The problem:
Without altering a single character, set down all of the data below.
(Beginning of Entries shown)
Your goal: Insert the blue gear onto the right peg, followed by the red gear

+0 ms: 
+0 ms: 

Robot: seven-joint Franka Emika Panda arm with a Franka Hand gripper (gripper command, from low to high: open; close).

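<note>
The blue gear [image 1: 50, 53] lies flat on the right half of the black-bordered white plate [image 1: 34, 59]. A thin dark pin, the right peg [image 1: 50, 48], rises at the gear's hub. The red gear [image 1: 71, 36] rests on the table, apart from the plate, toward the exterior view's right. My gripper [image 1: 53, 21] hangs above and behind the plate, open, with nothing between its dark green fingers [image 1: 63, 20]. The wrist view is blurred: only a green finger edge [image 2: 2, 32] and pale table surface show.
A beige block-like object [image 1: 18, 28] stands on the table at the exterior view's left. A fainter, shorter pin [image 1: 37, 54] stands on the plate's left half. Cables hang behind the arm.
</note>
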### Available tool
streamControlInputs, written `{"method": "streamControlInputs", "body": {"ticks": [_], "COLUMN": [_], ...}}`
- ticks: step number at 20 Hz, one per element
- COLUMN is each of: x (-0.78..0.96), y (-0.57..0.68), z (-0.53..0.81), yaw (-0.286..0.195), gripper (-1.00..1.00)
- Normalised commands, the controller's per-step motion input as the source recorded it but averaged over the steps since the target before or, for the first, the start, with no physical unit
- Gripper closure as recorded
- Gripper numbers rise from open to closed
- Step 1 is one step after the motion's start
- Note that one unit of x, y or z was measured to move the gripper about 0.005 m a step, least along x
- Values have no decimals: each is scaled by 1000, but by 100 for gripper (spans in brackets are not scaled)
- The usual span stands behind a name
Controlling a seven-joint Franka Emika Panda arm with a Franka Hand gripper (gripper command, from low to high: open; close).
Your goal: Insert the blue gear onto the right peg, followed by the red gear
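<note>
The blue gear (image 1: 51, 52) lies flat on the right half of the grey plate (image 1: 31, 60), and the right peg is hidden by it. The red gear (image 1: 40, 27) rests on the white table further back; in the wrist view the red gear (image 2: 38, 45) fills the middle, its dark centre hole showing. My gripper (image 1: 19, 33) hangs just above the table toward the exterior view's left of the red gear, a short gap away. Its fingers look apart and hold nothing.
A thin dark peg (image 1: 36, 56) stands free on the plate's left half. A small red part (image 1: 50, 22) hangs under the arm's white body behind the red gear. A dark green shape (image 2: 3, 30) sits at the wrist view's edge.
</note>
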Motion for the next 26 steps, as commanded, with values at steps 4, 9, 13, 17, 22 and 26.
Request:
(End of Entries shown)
Solution to this task:
Your goal: Insert the blue gear onto the right peg, followed by the red gear

+0 ms: 
+0 ms: 

Robot: seven-joint Franka Emika Panda arm with a Franka Hand gripper (gripper command, from low to high: open; close).

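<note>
The blue gear [image 1: 50, 53] lies flat on the right half of the black-bordered white plate [image 1: 34, 59]. A thin dark pin, the right peg [image 1: 50, 48], rises at the gear's hub. The red gear [image 1: 71, 36] rests on the table, apart from the plate, toward the exterior view's right. My gripper [image 1: 53, 21] hangs above and behind the plate, open, with nothing between its dark green fingers [image 1: 63, 20]. The wrist view is blurred: only a green finger edge [image 2: 2, 32] and pale table surface show.
A beige block-like object [image 1: 18, 28] stands on the table at the exterior view's left. A fainter, shorter pin [image 1: 37, 54] stands on the plate's left half. Cables hang behind the arm.
</note>
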### Available tool
streamControlInputs, written `{"method": "streamControlInputs", "body": {"ticks": [_], "COLUMN": [_], ...}}`
- ticks: step number at 20 Hz, one per element
- COLUMN is each of: x (-0.78..0.96), y (-0.57..0.68), z (-0.53..0.81), yaw (-0.286..0.195), gripper (-1.00..1.00)
- Normalised commands, the controller's per-step motion input as the source recorded it but averaged over the steps since the target before or, for the first, the start, with no physical unit
- Gripper closure as recorded
- Gripper numbers rise from open to closed
- Step 1 is one step after the motion's start
- Note that one unit of x, y or z was measured to move the gripper about 0.005 m a step, least along x
- Values have no decimals: each is scaled by 1000, but by 100 for gripper (spans in brackets are not scaled)
- The usual span stands behind a name
Controlling a seven-joint Franka Emika Panda arm with a Franka Hand gripper (gripper command, from low to high: open; close).
Your goal: Insert the blue gear onto the right peg, followed by the red gear
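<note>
The blue gear (image 1: 51, 52) lies flat on the right half of the grey plate (image 1: 31, 60), and the right peg is hidden by it. The red gear (image 1: 40, 27) rests on the white table further back; in the wrist view the red gear (image 2: 38, 45) fills the middle, its dark centre hole showing. My gripper (image 1: 19, 33) hangs just above the table toward the exterior view's left of the red gear, a short gap away. Its fingers look apart and hold nothing.
A thin dark peg (image 1: 36, 56) stands free on the plate's left half. A small red part (image 1: 50, 22) hangs under the arm's white body behind the red gear. A dark green shape (image 2: 3, 30) sits at the wrist view's edge.
</note>
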Motion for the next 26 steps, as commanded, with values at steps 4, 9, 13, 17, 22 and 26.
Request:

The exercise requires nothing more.